Hard Times

Her thoughtfulness baffled his cunning scrutiny. He could make nothing of her face. He pressed her in his arm, and kissed her cheek. She returned the kiss, but still looked at the fire.

“I say, Loo! I thought I’d come, and just hint to you what was going on: though I supposed you’d most likely guess, even if you didn’t know. I can’t stay, because I’m engaged to some fellows to-night. You won’t forget how fond you are of me?”

“No, dear Tom, I won’t forget.”

“That’s a capital girl,” said Tom. “Good-bye, Loo.”

She gave him an affectionate good-night, and went out with him to the door, whence the fires of Coketown could be seen, making the distance lurid. She stood there looking steadfastly towards them, and listening to his departing steps. They retreated quickly, as glad to get away from Stone Lodge; and she stood there yet, when he was gone and all was quiet. It seemed as if, first in her own fire within the house, and then in the fiery haze without, she tried to discover what kind of woof Old Time, that greatest and longest-established Spinner of all, would weave from the threads he had already spun into a woman. But his factory is a secret place, his work is noiseless, and his Hands are mutes.

Chapter XV Father And Daughter

Although Mr. Gradgrind did not take after Blue Beard, his room was quite a blue chamber in its abundance of blue books. Whatever they could prove (which is usually anything you like), they proved there, in an army constantly strengthening by the arrival of new recruits. In that charmed apartment, the most complicated social questions were cast up, got into the exact totals, and finally settled – if those concerned could only have been brought to know it. As if an astronomical observatory should be made without any windows, and the astronomer within should arrange the starry universe solely by pen, ink, and paper, so Mr. Gradgrind in his Observatory (and there are many like it), had no need to cast an eye upon the teeming myriads of human beings around him, but could settle all their destinies on a slate, and wipe out all their tears with one dirty little bit of sponge.

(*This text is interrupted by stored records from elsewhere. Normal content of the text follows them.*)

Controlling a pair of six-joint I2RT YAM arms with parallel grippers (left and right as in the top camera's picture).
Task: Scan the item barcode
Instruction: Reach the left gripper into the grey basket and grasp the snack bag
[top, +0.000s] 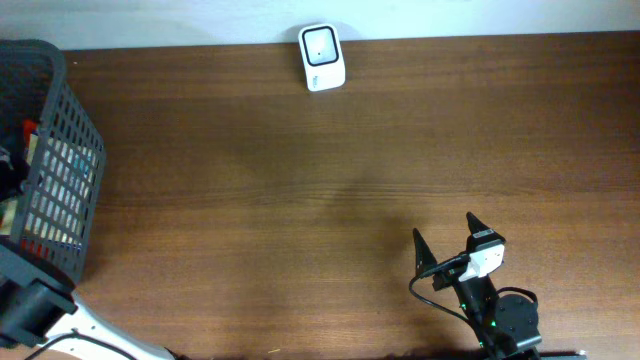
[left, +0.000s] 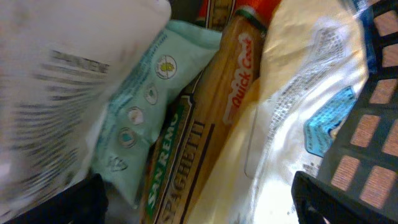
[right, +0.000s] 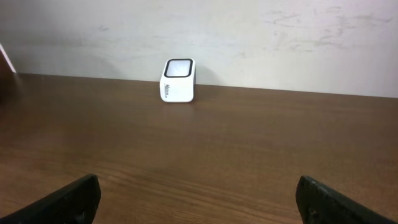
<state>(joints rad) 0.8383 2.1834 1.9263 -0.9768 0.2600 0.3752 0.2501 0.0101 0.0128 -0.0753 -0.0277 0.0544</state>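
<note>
We see our left pincer (left: 196, 196) wide open and empty over a San Remo spaghetti pack (left: 180, 163). Our right pincer (right: 196, 190) is equally open, the white scanner (right: 178, 81) well ahead.

A: Far edge of surface (top: 300, 180)?
B: White scanner (top: 322, 57), close against the wall, dark window seen from above.
A: Left side?
B: Black mesh basket (top: 70, 150), packages (top: 60, 175) inside. Left arm (top: 30, 308) just below, at the lower-left corner.
A: Lower right?
B: Right hand (top: 443, 224), jaws wide apart, nothing between. Well apart from scanner and basket.
</note>
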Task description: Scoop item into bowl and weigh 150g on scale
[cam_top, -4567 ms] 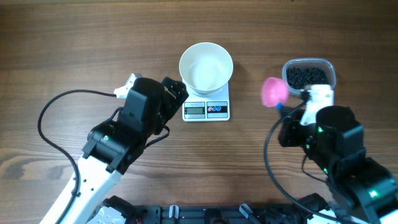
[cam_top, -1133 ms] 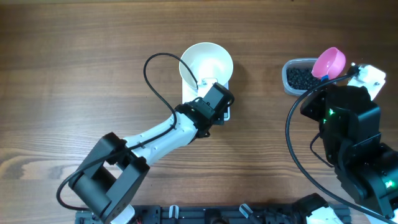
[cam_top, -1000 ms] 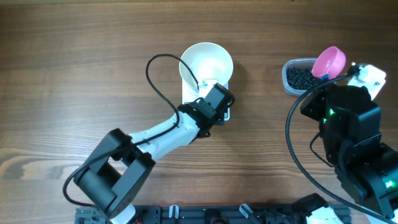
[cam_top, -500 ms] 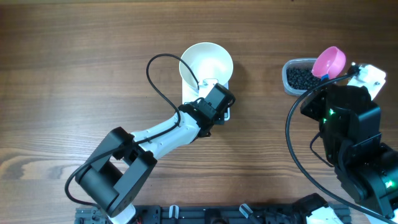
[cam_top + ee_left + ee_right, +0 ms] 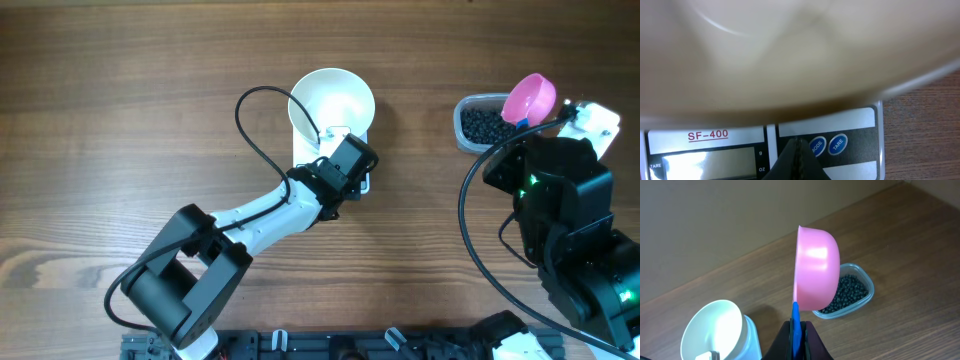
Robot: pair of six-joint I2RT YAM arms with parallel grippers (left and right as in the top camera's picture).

To this Observatory, then: a stern room, with a deadly statistical clock in it, which measured every second with a beat like a rap upon a coffin-lid: Louisa repaired on the appointed morning. A window looked towards Coketown; and when she sat down near her father’s table, she saw the high chimneys and the long tracts of smoke looming in the heavy distance gloomily.

“My dear Louisa,” said her father, “I prepared you last night to give me your serious attention in the conversation we are now going to have together. You have been so well trained, and you do, I am happy to say, so much justice to the education you have received, that I have perfect confidence in your good sense. You are not impulsive, you are not romantic, you are accustomed to view everything from the strong dispassionate ground of reason and calculation. From that ground alone, I know you will view and consider what I am going to communicate.”

He waited, as if he would have been glad that she said something. But she said never a word.

“Louisa, my dear, you are the subject of a proposal of marriage that has been made to me.” [See Louisa And Her Father: “Louisa, my dear, you are the subject of a proposal of marriage that has been made to me.]

Again he waited, and again she answered not one word. This so far surprised him, as to induce him gently to repeat, “a proposal of marriage, my dear.” To which she returned, without any visible emotion whatever:

“I hear you, father. I am attending, I assure you.”

“Well!” said Mr. Gradgrind, breaking into a smile, after being for the moment at a loss, “you are even more dispassionate than I expected, Louisa. Or, perhaps, you are not unprepared for the announcement I have in charge to make?”

“I cannot say that, father, until I hear it. Prepared or unprepared, I wish to hear it all from you. I wish to hear you state it to me, father.”